Method: We focused on refugees from Arab countries (n = 14) and from Sub-Sahara Africa (n = 9) and applied qualitative and quantitative methods. In a semi-structured interview, participants first answered questions about assumed causes and potential cures for prototypical PGD symptoms according to ICD-11 that were presented in a vignette as representatives of their own culture. In the quantitative part, they completed the Cause Subscale of the Illness Perception Questionnaire (IPQ-R) that included additional culture-specific items. Interviews were analyzed with Qualitative Content Analysis.

Results: In both groups of refugees, PGD symptoms were predominantly attributed to a close relationship to the deceased, lack of social support, personal vulnerabilities, and circumstances of the death.

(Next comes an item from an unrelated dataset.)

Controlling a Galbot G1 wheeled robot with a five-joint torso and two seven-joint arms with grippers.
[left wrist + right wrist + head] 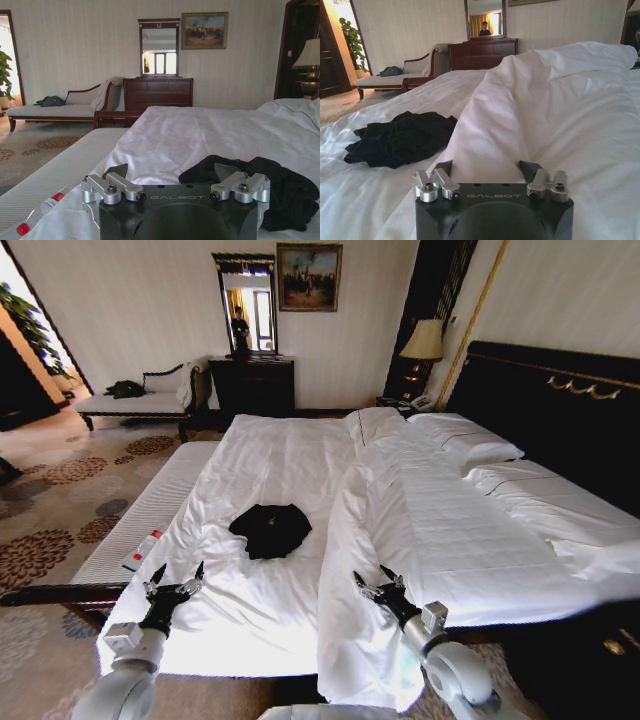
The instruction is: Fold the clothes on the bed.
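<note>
Crumpled T-shirt [270,529] lies on the bed [300,455] ahead of, between our tools; left tool [176,581] and right tool [377,582] spread apart, presumably ready to flatten it.

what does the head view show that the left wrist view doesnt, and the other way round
Head view alone: both arms above the bed's near edge, the right claw open over the folded-back duvet, the dark headboard, the pillows.

Left wrist view alone: a plant by the doorway.

Shared: the crumpled black T-shirt on the white sheet, the open left claw, the chaise, dresser, mirror, painting, lamp.
</note>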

Participants also named a number of flight-related causes (e.g., inability to perform or participate in rituals, feeling isolated in the host country). None of the participants attributed PGD symptoms to supernatural causes. Descriptive analyses of responses on the IPQ-R indicated that participants predominantly attributed PGD symptoms to psychological causes. Participants believed that PGD can be cured and predominantly mentioned social and religious support. Psychological help was only mentioned by a minority of participants. In both groups, participants emphasized that a therapist must be familiar with the patient's culture and rituals. Participants also mentioned stigma associated with seeking psychological help.

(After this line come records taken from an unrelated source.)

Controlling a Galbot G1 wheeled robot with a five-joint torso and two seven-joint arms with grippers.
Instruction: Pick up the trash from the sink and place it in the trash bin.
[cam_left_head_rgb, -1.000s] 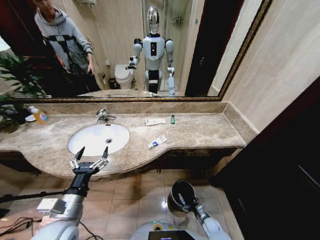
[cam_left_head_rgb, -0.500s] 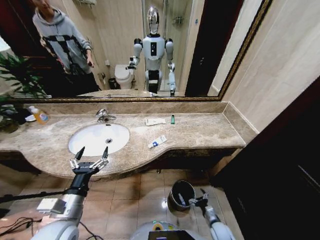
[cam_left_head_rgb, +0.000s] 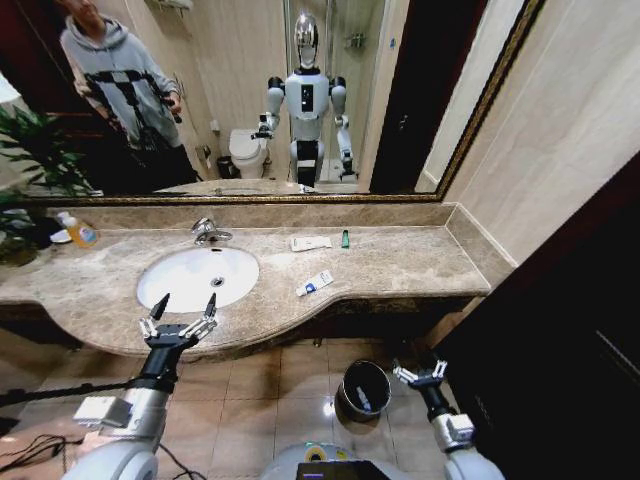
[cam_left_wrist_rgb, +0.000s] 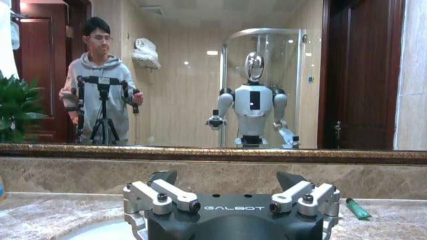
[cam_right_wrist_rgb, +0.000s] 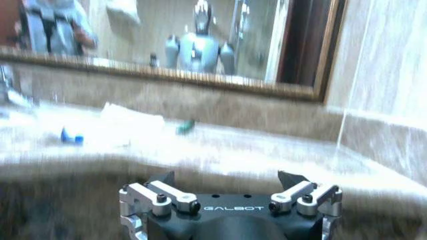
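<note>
On the floor at 6 o'clock, your right gripper (cam_left_head_rgb: 421, 375), fingers spread and empty, hangs beside the black trash bin (cam_left_head_rgb: 364, 390). The blue-marked tube (cam_left_head_rgb: 315, 283) lies on the surface; left gripper (cam_left_head_rgb: 178, 322) waits spread by the sink (cam_left_head_rgb: 160, 283).

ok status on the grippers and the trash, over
Left gripper open at the counter edge by the sink. Right gripper open, empty, low beside the trash bin. White tube, packet, green piece on the counter. Nothing blocking.
</note>
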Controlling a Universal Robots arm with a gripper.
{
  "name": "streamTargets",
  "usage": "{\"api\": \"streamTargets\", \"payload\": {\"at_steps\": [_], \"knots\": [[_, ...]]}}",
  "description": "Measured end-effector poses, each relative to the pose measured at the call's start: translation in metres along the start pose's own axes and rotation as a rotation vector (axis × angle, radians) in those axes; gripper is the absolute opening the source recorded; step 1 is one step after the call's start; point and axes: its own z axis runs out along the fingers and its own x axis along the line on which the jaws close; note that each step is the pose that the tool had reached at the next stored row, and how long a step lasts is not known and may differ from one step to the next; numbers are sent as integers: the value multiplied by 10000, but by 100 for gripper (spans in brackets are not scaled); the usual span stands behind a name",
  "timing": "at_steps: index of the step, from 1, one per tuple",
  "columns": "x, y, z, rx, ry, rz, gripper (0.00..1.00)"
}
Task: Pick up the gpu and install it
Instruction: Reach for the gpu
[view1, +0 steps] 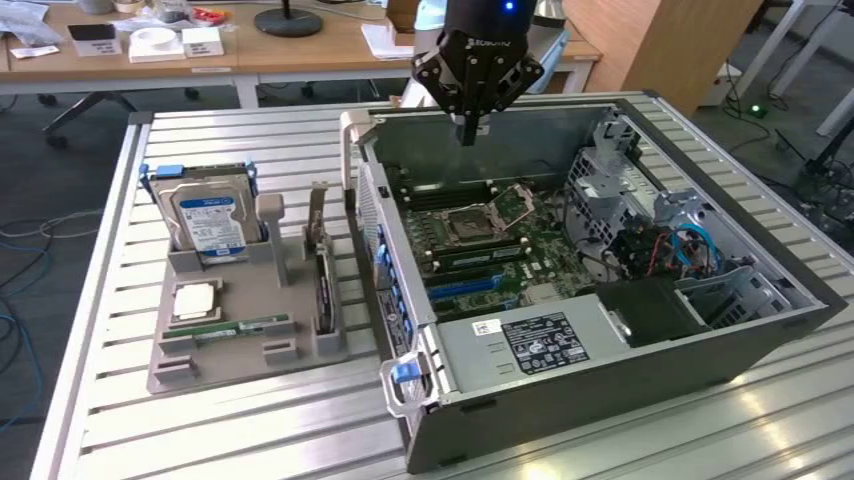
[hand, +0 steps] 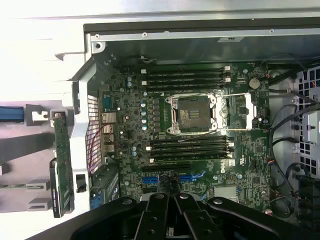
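Note:
The gpu (view1: 322, 272) is a thin dark card standing on edge in a slot of the grey holder (view1: 176, 368), to the exterior view's left of the open computer case (view1: 574, 400). Its silver bracket points up. From the wrist the gpu (hand: 60, 165) appears edge-on, just outside the case wall. My gripper (view1: 467, 133) hangs shut and holding nothing over the far end of the case, well above the motherboard (view1: 470, 255) and away from the gpu. Its black links (hand: 173, 207) sit over the board's blue slots (hand: 150, 180).
The holder also carries a silver hard drive with a blue label (view1: 208, 218), a processor chip (view1: 195, 300) and a green RAM stick (view1: 243, 327). Drive cages and cables (view1: 667, 245) fill the case's right side. Wooden desks (view1: 267, 55) stand behind the slatted table (view1: 214, 430).

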Motion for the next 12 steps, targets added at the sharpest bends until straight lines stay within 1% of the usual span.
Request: {"api": "streamTargets", "payload": {"at_steps": [4, 12], "knots": [[23, -2, 0, 0, 0, 1, 11], [133, -10, -2, 1, 1, 0, 11]]}}
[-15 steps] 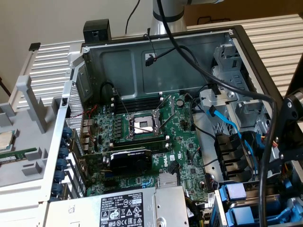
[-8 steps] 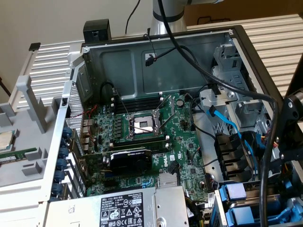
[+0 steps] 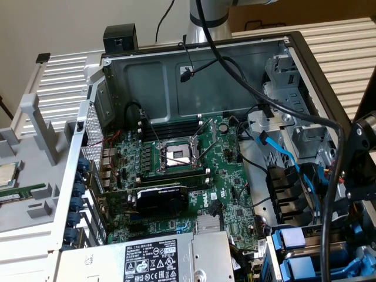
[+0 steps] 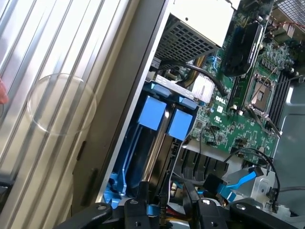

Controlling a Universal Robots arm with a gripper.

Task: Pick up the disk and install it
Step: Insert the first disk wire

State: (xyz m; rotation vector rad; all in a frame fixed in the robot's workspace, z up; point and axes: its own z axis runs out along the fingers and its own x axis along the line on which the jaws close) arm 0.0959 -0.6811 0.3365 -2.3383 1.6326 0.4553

Conclusion: Results suggest specific beliefs of refugees regarding causes and cures of PGD as well as similarities with Western conceptualizations. A culture-sensitive approach to the treatment of PGD in refugees that can include knowledge of culture-specific rituals and incorporating religious beliefs as well as decreasing stigma and increasing mental health literacy seem important. The study is limited by its focus on only two groups of refugees and its small sample size.

Introduction

In the past 10 years, at least 100 million people worldwide have been displaced. With more than 2 million asylum applications, Germany recorded the highest number of applications in Europe during this period (1). Most refugees come from Syria, Afghanistan, Iraq, and countries of Sub-Sahara Africa such as Somalia or Eritrea (2). Many refugees report traumatic experiences and deaths of loved ones are among the most frequently reported events [e.g., (3)]. Accordingly, the prevalence of prolonged grief disorder (PGD) in refugee samples is high [e.g., (4, 5)]. PGD is a new diagnosis in ICD-11 and DSM-5-TR that is characterized by persistent and pervasive yearning for a deceased person and/or pre-occupation with this person that persist for an uncharacteristically long time (>6 months in ICD-11; ≥12 months in DSM-5-TR) (6, 7). Bryant et al. (8, 9) reported PGD prevalence rates of 15.8 and 15.1% in representative samples of bereaved refugees in Australia and Jordan, respectively. These numbers are about three times higher than the numbers from representative samples of bereaved Westerners after mostly non-violent loss [e.g., (10)]. However, the percentage of those refugees who receive adequate support for their mental-health problems is generally low (11, 12) and refugees are less likely to seek or be referred to mental health services (1315). Given the prevalence of PGD, the high number of refugees in Western countries, and the general treatment gap, there seems to be a need to adapt grief-focused treatments to refugees' specific needs.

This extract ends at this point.